New regulation are on the steps though, but they don’t take effect until January 2021. These new requirements will force aircrafts to transmit their position once a minute - when they are in “trouble” (defined as detecting “distress” because of turbulence, mechanical difficulties, or an unexpected course-change). Sadly, these new regulations will not affect the current world-wide fleet of 23.500 aircrafts, but only new aircrafts delivered AFTER January 2021. Therefore, for a very long time into the nearest future, only a tiny fraction of all aircrafts will be “track-able”. At least to until somewhere between 2040 and 2050 when the current aircrafts are withdrawn from service.†

The challenges for this new one-minute reporting system are the need to upgrade the aircrafts computing-power, increase internet bandwidth on bord the aircraft to process larger volumes of data, and reserving more space on the flurry of satellites being launched to satisfy the ever-increasing demand for better and more internet connectivity.

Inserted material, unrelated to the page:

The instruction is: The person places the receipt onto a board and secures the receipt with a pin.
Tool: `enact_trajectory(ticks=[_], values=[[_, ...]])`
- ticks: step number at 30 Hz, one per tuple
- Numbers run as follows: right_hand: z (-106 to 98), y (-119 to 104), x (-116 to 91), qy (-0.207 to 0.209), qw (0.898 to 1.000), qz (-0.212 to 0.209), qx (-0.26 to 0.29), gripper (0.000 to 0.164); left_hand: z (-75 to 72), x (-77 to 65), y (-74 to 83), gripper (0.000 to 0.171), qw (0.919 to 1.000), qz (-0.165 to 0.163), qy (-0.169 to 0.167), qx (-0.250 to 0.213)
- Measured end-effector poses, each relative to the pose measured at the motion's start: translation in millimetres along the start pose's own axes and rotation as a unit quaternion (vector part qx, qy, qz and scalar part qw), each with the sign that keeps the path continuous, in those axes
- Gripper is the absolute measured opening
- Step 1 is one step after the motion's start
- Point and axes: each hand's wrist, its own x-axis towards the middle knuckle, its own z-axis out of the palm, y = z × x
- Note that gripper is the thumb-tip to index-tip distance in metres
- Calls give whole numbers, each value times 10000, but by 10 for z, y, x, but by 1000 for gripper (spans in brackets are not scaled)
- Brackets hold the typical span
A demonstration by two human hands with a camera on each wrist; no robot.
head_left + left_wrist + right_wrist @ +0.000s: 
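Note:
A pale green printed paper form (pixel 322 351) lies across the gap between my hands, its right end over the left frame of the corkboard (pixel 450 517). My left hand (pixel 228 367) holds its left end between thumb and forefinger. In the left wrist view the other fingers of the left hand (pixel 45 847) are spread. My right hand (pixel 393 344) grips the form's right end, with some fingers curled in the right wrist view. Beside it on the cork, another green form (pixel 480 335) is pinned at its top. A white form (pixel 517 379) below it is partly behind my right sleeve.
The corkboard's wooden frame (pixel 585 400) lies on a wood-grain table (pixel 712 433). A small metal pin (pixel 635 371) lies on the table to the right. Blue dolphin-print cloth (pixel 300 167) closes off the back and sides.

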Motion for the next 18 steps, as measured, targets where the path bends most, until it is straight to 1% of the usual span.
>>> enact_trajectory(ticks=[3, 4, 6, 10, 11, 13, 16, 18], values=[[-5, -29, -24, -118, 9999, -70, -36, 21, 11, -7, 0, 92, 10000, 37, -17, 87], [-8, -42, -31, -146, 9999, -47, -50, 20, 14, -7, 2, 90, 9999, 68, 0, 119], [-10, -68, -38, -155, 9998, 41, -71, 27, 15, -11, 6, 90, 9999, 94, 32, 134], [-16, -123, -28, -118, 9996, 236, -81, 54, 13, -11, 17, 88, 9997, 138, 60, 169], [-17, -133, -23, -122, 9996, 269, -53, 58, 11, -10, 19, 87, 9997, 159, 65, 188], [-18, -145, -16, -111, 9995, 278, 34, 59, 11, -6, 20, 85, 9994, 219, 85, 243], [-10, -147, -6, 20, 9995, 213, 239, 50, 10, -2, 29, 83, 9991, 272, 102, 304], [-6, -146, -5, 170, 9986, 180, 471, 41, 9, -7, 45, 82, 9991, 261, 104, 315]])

Additionally, the new system must be created fully “tamper-proofed” from any possible intrusion on board the aircraft itself. †

A gradual tightening of the rules takes effect in November this year (2018), when aircrafts will be required to transmit their position once every 15 minutes. There are already airlines that are meeting this increased position reporting, such as Singapore Airlines, Qantas, Qatar AND Malaysian Airlines. It’s a step in the right direction, but for an airliner travelling at 500+ knots, a 15 minute position-report might still give a search area equal to the size of Florida, if it went missing again. A search for an aircraft between 1-minute “pings” would reduce the potential search-area by a factor of 227 times.†

Calgary based Flyth sells an off-the-shelf automated FIRS (Flight Information Reporting System) in the size of a briefcase, able to pinpoint an airborn location every 20 seconds. Price for their reporting-system is about US$60.000 per aircraft. Currently, there are some 1.800 aircafts already with this system installed.†

In this video found on youtube, I tend to lean against the hypoxia-theory. But then again, there are those turns and change of direction which would not have be possible on a flight where crew and passengers suffer from oxygen starvation.†

Additionally, in this clip, there are mentions of two ground-to-aircraft phone calls which went unanswered, and an aircraft-to-aircraft attempt at communication where they only heard noice and gargeled voices in return. That air-to-air attempt once again makes me think of hypoxia.†

A search is currently in progress, but so far there are no information of any progress or find.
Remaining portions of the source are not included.